In militaries people are explicitly taught that their life absolutely depends on this rote learning and immediate response to shouted orders. Additionally, the military doesn't care as much about optimal functionality, just basic functionality. Theoretically systems exist in the military to prevent cronyism and other forms of privilege; everyone is treated the same, or at least has the same opportunities. This itself minimizes the rudeness bias. More importantly, when off duty, or on duty but not actively engaged in an exercise, officers and senior non-coms are less direct and do a lot of feelings management. Military life is not boot camp.
Even with all of that, in Vietnam at least, grunts did kill their officers at times. Active shooter situations are extraordinarily bad, and a lot of work goes into preventing and managing them. Being polite is one part of this management.
And plenty of people don't have the mindset for the military, and know this, and purposefully avoid joining the military because of this. You can't eliminate them from the civilian workforce.
Right, but my initial point is that any reasonable rumination on a statement of fact followed by a directive concludes with the assessment that nothing inappropriate happened. If you are at fault, and are subordinate, then the communication was appropriate. If you're not, then a simple refutation of the factual claim is all that's needed.
Shouldn't we expect people to be fundamentally reasonable in this way, even if some people have a hard time with it? I would say that is what striving for excellence looks like.
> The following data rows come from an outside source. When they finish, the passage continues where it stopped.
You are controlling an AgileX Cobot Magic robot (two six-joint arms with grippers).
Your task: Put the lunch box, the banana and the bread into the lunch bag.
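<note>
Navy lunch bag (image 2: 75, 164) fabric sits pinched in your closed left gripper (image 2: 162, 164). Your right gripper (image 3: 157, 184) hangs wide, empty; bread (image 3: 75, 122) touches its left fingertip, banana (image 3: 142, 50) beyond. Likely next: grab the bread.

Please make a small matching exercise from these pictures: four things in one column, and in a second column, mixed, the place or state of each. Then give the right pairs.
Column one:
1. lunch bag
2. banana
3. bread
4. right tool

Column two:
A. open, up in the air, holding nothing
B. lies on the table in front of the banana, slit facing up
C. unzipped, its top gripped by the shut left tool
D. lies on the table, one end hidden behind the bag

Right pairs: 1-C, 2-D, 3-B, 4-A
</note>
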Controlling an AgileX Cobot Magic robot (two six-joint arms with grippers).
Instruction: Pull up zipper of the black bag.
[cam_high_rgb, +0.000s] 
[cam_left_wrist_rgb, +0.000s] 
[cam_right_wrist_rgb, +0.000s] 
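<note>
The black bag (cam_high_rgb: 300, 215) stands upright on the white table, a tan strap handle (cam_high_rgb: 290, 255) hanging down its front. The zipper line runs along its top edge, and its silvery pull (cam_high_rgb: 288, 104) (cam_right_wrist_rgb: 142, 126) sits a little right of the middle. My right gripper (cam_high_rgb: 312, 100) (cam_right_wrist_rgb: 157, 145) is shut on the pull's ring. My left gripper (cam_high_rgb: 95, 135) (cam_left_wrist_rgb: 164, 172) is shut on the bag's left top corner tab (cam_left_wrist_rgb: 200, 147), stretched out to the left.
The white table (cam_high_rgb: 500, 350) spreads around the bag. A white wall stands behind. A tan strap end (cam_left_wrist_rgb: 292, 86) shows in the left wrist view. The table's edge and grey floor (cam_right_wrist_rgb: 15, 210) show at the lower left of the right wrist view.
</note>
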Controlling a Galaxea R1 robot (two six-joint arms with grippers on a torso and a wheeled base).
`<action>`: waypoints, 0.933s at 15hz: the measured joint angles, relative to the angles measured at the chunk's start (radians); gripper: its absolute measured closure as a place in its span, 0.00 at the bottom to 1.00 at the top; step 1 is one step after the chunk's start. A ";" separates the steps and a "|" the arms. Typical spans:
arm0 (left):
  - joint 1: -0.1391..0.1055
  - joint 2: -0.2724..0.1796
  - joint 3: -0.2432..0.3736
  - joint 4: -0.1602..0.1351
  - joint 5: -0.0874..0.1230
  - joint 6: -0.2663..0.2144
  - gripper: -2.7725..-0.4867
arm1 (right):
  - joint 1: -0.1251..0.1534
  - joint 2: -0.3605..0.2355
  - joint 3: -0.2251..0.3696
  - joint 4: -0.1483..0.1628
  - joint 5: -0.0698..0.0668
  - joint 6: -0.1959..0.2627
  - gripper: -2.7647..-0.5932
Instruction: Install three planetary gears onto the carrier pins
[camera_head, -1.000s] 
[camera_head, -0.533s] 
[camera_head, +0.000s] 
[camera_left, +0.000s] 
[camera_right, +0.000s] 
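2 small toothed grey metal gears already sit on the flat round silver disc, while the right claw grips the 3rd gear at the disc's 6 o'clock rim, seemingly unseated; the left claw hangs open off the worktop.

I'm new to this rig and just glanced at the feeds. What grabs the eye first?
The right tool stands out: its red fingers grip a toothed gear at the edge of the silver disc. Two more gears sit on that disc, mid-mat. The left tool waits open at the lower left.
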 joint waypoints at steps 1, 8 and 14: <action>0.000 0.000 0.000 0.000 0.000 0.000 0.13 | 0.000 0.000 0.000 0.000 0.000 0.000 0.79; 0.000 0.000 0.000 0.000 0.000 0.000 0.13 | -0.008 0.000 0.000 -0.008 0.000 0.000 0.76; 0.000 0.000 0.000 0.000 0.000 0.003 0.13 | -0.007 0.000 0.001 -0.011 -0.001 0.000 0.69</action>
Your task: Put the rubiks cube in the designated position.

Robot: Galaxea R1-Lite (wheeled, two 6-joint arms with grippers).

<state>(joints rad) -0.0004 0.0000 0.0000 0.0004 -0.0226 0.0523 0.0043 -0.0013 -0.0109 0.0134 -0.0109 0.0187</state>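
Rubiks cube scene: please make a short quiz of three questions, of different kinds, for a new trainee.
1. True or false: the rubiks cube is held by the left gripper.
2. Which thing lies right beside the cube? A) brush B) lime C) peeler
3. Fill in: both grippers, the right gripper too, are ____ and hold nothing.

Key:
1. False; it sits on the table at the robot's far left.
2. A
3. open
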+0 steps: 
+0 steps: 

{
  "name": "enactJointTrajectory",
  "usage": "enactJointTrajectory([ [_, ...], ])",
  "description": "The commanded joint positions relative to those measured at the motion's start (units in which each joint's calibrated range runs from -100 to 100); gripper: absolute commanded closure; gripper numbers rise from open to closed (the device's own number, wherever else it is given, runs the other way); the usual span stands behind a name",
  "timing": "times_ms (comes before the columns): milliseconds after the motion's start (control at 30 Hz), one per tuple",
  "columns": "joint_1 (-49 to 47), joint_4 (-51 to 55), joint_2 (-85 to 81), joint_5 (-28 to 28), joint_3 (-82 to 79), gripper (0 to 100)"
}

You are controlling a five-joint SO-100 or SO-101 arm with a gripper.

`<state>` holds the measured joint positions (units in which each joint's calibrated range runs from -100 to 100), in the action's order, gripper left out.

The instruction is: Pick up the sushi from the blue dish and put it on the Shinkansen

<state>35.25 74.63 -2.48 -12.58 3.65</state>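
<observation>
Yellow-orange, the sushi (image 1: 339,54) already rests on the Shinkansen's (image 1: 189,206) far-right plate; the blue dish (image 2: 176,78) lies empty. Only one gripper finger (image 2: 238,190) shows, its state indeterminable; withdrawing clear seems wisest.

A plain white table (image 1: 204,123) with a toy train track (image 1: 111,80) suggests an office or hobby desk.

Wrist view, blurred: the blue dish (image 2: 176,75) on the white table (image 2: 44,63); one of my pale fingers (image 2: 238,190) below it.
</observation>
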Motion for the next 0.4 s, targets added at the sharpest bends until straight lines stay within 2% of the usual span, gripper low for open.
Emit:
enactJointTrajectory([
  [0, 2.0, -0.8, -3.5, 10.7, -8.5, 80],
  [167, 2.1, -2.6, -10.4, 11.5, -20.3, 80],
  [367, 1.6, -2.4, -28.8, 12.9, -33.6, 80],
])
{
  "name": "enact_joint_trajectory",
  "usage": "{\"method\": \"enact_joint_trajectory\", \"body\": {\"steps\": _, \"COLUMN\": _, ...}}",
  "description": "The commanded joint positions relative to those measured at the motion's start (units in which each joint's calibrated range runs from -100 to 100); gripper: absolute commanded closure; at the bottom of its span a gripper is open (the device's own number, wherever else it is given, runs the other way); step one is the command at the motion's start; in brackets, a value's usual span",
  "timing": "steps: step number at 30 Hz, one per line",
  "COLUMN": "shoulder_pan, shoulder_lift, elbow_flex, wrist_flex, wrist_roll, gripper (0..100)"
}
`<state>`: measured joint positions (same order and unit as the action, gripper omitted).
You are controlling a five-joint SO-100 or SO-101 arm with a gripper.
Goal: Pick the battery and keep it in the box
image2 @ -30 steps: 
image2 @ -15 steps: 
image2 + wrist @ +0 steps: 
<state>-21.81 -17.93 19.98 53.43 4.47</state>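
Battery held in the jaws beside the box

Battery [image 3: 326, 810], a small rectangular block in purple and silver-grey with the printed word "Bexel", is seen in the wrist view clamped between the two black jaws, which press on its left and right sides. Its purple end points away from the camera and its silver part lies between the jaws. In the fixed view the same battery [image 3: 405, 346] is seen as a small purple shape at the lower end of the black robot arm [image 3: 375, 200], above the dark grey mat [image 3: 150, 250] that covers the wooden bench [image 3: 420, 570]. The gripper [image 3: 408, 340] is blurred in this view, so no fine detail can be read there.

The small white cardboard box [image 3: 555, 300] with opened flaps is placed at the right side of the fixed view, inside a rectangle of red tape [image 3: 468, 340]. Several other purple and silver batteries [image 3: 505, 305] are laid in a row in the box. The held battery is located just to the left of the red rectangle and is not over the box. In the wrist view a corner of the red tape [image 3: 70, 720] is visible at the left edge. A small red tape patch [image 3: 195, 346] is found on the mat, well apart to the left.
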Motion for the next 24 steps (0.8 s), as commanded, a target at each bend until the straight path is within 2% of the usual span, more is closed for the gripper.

> the military doesn't care as much about optimal functionality
The military certainly does care about optimal functionality, since the price of failure (losing battles/wars) is cataclysmic. I'd say that (winning) militaries are among the most efficient human organizations out there.
Vietnam was staffed by conscripts who, importantly (and rightly), didn't believe in the objective they were forced to fight for. It's not a situation with any good outcomes, and is wildly different from a volunteer army (or corporation).
> You can't eliminate them from the civilian workforce.
I'm not suggesting we do, only that we as an industry endeavour to elevate our standards of professionalism by emulating some of the most professional organizations out there (militaries, intelligence organizations, industry leaders, etc.). All of these organizations are characterized as "toxic" in wider circles specifically for the traits that allow them to succeed.
> that any reasonable rumination on a statement of fact followed by a directive concludes with the assessment that nothing inappropriate happened.
If everyone responded in a way you find reasonable we'd be a lot more monotonous. "It takes all kinds" is not just an idiom of tolerance, it's a genuine fact. We would not have as vibrant and productive a culture if we were monotonous.
> Shouldn't we expect people to be fundamentally reasonable in this way
No.
> even if some people have a hard time with it?
Especially not then.
> I would say that is what striving for excellence looks like.
I would say that "striving for excellence" means it takes two to tango (I feel in the mood for idioms :P). To most effectively ameliorate impolite situations both parties need to respond, not just the one who felt that they received impoliteness.
> The military certainly does care about optimal functionality
Just like almost every other organization (other than NIST) optimality is not the priority, adequacy is. "Is this adequate to our needs? Great, we go with it."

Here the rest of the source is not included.